I started playing hockey when I was five. My family started billeting hockey players at that time. I wanted nothing more than to be just like them. When I was seven, I was told it wasn’t ladylike, and that I should switch to figure skating. When I was ten, the boy I liked thought that I was too boyish because I played hockey and didn’t like me back. When I was fourteen, I was practicing front handsprings in my front yard because I wanted to drop hockey and be a cheerleader. This lead to the fracture in my L5 vertebrae that prevented me from playing a competitive level of hockey ever again. Mind you, I had just made a U19 girls’ team that was incredible.
Now there’s nothing wrong with being a cheerleader, a figure skater, or any of that. I do believe what they do is hard, and they must fight for their own levels of competition. But they are never questioned by other people. They are never told to be more ladylike, they’re never told they aren’t attractive, and they most certainly do not understand what it feels like to be a female hockey player.
Flash forward to today. Today, the St. Louis Blues hosted a Little Blues event, but this time just for girls ages 4-8. This event was to boost the numbers of female hockey players in St. Louis. A friend of mine coaches a U10 girls’ team and invited some of the girls from our women’s league team to help with the event. It was truly incredible the turn out we had.
The first girl I met, her name was Sarah*. Sarah’s dad held her up on the ice, as she cried because she was scared she would fall since she couldn’t skate very well. So, what did we do? We sent one of the volunteers to Superman on the ice so she could see that her pads would keep her from getting hurt. Instantly, we grabbed her a bucket so she could balance herself and learn to skate. Later, she was skating around and she couldn’t stop smiling.
The second was a girl named Annalee*. Instantly after getting on the ice she decided she didn’t like skating very much, she’d rather stop pucks. For the next two hours she spent the time in the next, dropping down and trying to stop the pucks coming at her. After she got the ice, her mom asked if she liked playing hockey. Annalee’s response was “I didn’t like it mom...I loved, loved, loved it!” She could notstop smiling from ear to ear.
Then there was Kayla*. One of the coaches had helped her skate using the buckets, and guiding her around. My job, was to get her from one end of the ice to the other. Although her skates were a littleloose (mom and dad will learn) and she couldn’t make it more than a few feet, she would bounce back up and start again, all smiles. Truly for her first time ever skating, she was doing phenomenally. She always got back up and started again. At the end, she gave me a first bump and told me thank you. She told her mom she couldn’t wait to come back.
Lastly there was Rachel*. Rachel is seven, and she was nearly as tall as me. Rachel could skate backwards better than I could at that age. She was fast, she could stop, crossover, the works. She wanted to run her own drills, skate without our sticks as fast as we could, all kinds of different things. She had a love for hockey.

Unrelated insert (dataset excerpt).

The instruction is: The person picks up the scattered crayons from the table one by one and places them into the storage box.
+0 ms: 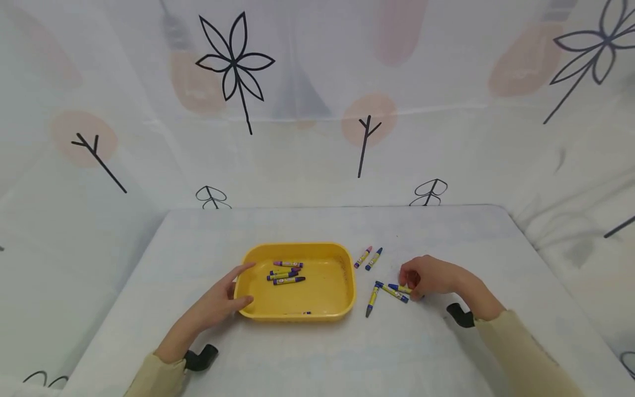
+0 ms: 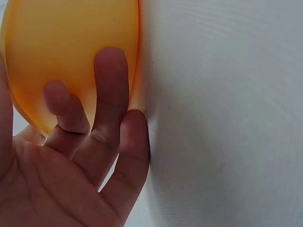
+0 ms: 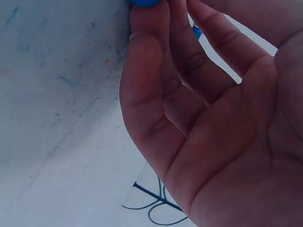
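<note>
At the left end of a yellow plastic tray [image 1: 327, 284], my left hand [image 1: 213, 300] grips the rim, thumb and index finger over the edge. The left wrist view shows the other fingers of that hand [image 2: 111, 90] against the tray's outer wall [image 2: 71, 28]. Several crayons [image 1: 289, 280] lie in the tray. To its right, my right hand [image 1: 436, 275] pinches a blue crayon [image 1: 399, 288] low at the tabletop, its far end hidden by the fingers. A blue end [image 3: 144, 2] shows at the fingertips in the right wrist view. Another crayon [image 1: 394, 293] lies right beside it.
A dark-tipped crayon [image 1: 372, 300] lies between the tray and the right hand. Farther back are a pink crayon [image 1: 363, 257] and a blue one [image 1: 374, 259]. A white cloth [image 1: 377, 353] covers the table, and a patterned curtain [image 1: 307, 154] hangs behind.
</note>
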`<state>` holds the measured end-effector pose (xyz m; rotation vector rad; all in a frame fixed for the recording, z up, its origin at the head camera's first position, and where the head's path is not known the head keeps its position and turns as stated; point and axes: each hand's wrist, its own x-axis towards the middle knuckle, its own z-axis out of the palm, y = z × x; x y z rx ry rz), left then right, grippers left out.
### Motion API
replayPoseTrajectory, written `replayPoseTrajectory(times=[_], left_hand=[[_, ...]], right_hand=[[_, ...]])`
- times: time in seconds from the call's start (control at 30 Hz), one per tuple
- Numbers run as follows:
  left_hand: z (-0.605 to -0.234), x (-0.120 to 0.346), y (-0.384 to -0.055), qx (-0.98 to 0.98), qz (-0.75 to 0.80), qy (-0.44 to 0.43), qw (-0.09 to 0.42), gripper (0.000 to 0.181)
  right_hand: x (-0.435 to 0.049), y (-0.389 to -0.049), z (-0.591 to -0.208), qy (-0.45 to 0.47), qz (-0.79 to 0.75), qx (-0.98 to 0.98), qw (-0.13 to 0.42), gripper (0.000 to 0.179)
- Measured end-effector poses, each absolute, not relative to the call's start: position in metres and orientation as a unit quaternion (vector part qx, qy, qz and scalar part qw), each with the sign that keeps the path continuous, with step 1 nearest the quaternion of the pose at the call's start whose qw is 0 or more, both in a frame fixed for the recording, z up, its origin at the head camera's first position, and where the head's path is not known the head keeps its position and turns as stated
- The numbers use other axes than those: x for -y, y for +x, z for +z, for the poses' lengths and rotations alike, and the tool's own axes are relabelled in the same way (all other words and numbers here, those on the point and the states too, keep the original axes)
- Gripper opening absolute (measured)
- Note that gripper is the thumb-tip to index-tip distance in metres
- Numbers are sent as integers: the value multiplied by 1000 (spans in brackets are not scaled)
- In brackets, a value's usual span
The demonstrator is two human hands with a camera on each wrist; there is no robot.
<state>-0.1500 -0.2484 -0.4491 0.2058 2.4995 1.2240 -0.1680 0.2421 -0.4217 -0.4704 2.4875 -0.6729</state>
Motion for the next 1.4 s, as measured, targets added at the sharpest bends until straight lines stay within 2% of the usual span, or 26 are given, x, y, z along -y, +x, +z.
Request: replayPoseTrajectory(times=[0.23, 0.6, 0.83, 1.03, 1.4], left_hand=[[-447, 249, -150, -882, 431, 67, 179, 75], [-444, 250, -151, -884, 427, 79, 175, 74], [-445, 248, -153, -879, 433, 93, 178, 75], [-444, 249, -150, -876, 437, 99, 178, 75], [-448, 250, -152, -879, 432, 87, 181, 74]], right_hand=[[-236, -173, -404, -180, -249, -922, 235, 21], [-184, -189, -368, -313, -259, -902, 149, 20], [-126, -196, -349, -337, -264, -889, 162, 22], [-77, -205, -343, -357, -258, -885, 149, 23], [-19, -225, -369, -363, -278, -867, 197, 18]])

There were many other girls at the event, these were just my personal experiences. I cannot wait to see where these girls go. My heart was so happy. These are the next generations of D1 players, NWHL, Olympic Athletes, and World Champions. They are the future of women’s hockey. I hope through this event, I hope that the world they live in is different, I hope they realize they can be the best hockey players in the world. They can do this and they will. They just can’t give up.
I can’t guarantee it won’t be difficult. In fact, it just might be very hard. But if they keep pushing, if they keep working hard, and if they keep loving hockey they will be skating circles around me. Actually, in no time they’ll be skating circles around me. Here’s to the next generation of women’s hockey.
*The names of the girls have been altered to protect them and their families.